#### Description of the task:
All of the data is to be copied without a single change.

----------

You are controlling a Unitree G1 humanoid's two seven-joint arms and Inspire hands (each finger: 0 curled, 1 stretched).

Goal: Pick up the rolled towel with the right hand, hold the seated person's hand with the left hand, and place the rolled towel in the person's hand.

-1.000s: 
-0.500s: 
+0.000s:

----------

#### Result for this exercise:
You are controlling a Unitree G1 humanoid's two seven-joint arms and Inspire hands (each finger: 0 curled, 1 stretched).

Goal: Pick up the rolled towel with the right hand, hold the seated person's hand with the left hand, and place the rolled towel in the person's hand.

-1.000s: 
-0.500s: 
+0.000s:

This completes the output for the exercise.